The Hinckle-Scheer Combo
While Ramparts attracted many quality writers who went on to have distinguished careers, the publication’s success was primarily attributable to the genius of two men, Warren Hinckle and Robert Scheer. Scheer’s contribution will not be surprising to progressives, as he followed Ramparts with a distinguished career as national correspondent for the Los Angeles Times, and has long been widely recognized as among the nation’s most accomplished investigative journalists.
But many San Francisco activists will have a hard time reconciling the Warren Hinckle portrayed by Richardson with the champion of conservative mayoral candidate Frank Jordan in 1991, and the close ally of Jordan’s successor, Willie Brown. Richardson revives Hinckle’s historic legacy in this book, and makes a convincing case that Hinckle understood better than anyone in the history of alternative media how to get mainstream coverage for progressive stories.
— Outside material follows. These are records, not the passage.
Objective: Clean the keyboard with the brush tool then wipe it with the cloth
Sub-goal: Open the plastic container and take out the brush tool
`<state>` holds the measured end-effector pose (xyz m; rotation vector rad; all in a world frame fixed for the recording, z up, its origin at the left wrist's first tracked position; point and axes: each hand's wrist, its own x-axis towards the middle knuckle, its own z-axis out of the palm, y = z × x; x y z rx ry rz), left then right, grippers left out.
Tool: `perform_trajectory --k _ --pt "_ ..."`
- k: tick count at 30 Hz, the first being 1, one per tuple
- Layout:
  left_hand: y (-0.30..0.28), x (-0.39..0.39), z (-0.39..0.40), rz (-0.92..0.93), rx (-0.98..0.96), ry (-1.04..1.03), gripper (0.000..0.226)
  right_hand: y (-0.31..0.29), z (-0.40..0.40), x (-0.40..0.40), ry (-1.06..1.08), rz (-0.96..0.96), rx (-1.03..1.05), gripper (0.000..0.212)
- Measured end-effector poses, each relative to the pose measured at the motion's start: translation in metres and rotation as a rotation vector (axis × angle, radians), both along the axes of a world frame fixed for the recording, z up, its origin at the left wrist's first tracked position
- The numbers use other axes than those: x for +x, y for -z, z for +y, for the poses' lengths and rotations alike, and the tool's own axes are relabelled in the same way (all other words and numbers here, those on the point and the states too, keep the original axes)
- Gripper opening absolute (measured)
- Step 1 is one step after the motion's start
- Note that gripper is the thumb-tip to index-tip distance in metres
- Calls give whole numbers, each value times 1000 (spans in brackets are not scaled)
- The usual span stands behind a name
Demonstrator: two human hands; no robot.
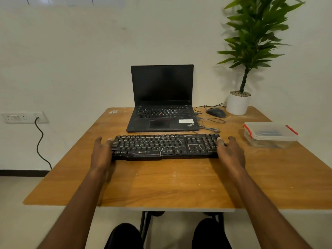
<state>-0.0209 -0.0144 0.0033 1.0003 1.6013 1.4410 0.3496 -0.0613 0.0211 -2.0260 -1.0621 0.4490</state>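
Note:
A black keyboard [165,146] with dusty, pale-streaked keys lies flat in the middle of the wooden table [161,182]. My left hand [101,153] grips its left end, thumb on the keys and fingers round the edge. My right hand [230,151] grips its right end the same way. A clear plastic box with red clips [270,134] stands to the right with something blue inside; whether that is the brush or the cloth I cannot tell.
Behind the keyboard an open black laptop [162,105] sits with its screen dark. A black mouse [216,112] with loose cables and a potted plant [238,103] stand at the back right. A wall socket [23,117] with a hanging cable is at the left.

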Motion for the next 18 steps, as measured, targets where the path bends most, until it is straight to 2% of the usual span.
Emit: perform_trajectory --k 5,18 --pt "10 -10 -34 0 40 -16 56 -1 -31 1 -10 24 11 59" --pt "18 -24 -91 38 55 0 49 10 -101 -6 -9 96 95 61"
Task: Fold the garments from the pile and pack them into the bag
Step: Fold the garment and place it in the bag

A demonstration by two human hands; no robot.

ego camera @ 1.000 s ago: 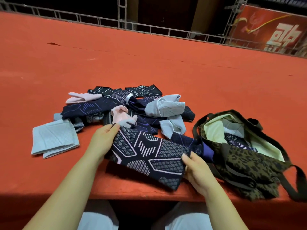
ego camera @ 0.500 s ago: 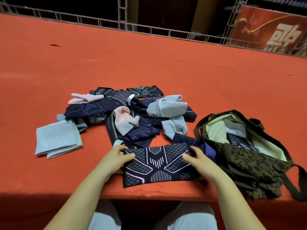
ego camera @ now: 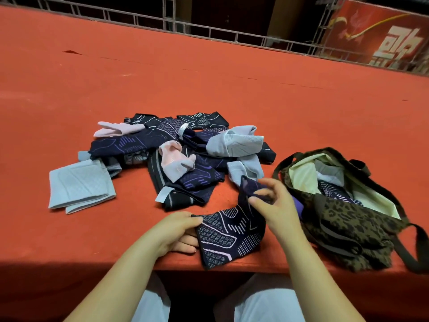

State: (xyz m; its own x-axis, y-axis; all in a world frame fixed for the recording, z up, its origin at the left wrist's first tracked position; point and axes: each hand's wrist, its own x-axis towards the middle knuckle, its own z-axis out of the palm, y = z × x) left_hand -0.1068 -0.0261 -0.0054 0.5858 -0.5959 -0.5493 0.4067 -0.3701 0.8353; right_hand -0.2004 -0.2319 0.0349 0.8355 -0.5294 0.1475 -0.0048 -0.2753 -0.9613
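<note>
A dark navy garment with a white geometric pattern lies at the table's front edge. My left hand pinches its left corner. My right hand grips its upper right end, lifted and folded over. Behind them sits the pile of garments, dark patterned, pale blue and pink pieces. The leopard-print bag lies open at the right with folded pieces inside.
A folded pale blue garment lies apart at the left of the pile. The red table stretches far back to a metal railing. The bag's dark strap hangs over the front edge at right.
The patterned garment lay flat under both hands; now my right hand has raised its right end and folded it leftward, while my left hand has shifted to pinch the left corner.
</note>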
Hinckle understood that Ramparts had to look like a mainstream publication to get access into that world, and had to wine and dine editors and journalists to be considered a major player.
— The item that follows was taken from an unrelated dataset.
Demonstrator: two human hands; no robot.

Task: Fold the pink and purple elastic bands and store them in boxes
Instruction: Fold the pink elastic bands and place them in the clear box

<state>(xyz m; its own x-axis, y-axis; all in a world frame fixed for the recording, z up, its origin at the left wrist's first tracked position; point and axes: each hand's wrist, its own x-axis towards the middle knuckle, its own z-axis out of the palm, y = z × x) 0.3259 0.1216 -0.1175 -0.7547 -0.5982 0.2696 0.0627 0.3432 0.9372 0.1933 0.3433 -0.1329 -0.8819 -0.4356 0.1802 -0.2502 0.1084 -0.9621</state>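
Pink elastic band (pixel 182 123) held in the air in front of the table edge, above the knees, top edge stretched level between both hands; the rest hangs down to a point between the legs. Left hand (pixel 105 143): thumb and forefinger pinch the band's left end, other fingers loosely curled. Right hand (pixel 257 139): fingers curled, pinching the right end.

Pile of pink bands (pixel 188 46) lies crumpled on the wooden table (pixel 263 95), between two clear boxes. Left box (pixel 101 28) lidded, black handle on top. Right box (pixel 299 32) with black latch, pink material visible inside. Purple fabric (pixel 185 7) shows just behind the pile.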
I worked closely with Hinckle on a long series of investigative stories for the San Francisco Chronicle in 1982. He was in his last days as a crusading journalist, and his legendary drinking and spending — an editor once publicly complained that “I gave Warren an unlimited expense account and he quickly exceeded it!” — was apparent. Richardson shows that Hinckle’s love of booze and of living the high life was present from the start, but that these qualities actually helped him attract big donors and media attention to what otherwise might have remained an obscure journal.
Launching Investigative Journalism
Richardson describes how Ramparts became a “must read” place for investigative stories. I was not aware until reading the book that Mother Jones co-founder Adam Hochschild was involved with Ramparts prior to his new publication’s founding issue in February 1976. In its glossy style, high production values, and focus on investigative journalism, Mother Jones adopted the best qualities of Ramparts without much of the silliness that came to typify the earlier publication in its later years.
Many prominent investigative journalists learned their trade at Ramparts, and this is among the publication’s most important legacies. It would only be matched by Ramparts’ willingness to address controversial issues otherwise ignored by the mainstream media. Richardson details how Ramparts’ exposes helped build progressive resistance to the national security establishment, raising issues about domestic spying and covert United States intervention abroad that had long been hidden by the mainstream media.
Ramparts and the New Left
What I found most striking about Richardson’s book is the parallel between Ramparts’ fortunes and that of the New Left. Both declined by the early 1970’s, with some activists moving into organizing within “the system” while others pursued conspiracy theories and sectarian agendas unconnected to political reality.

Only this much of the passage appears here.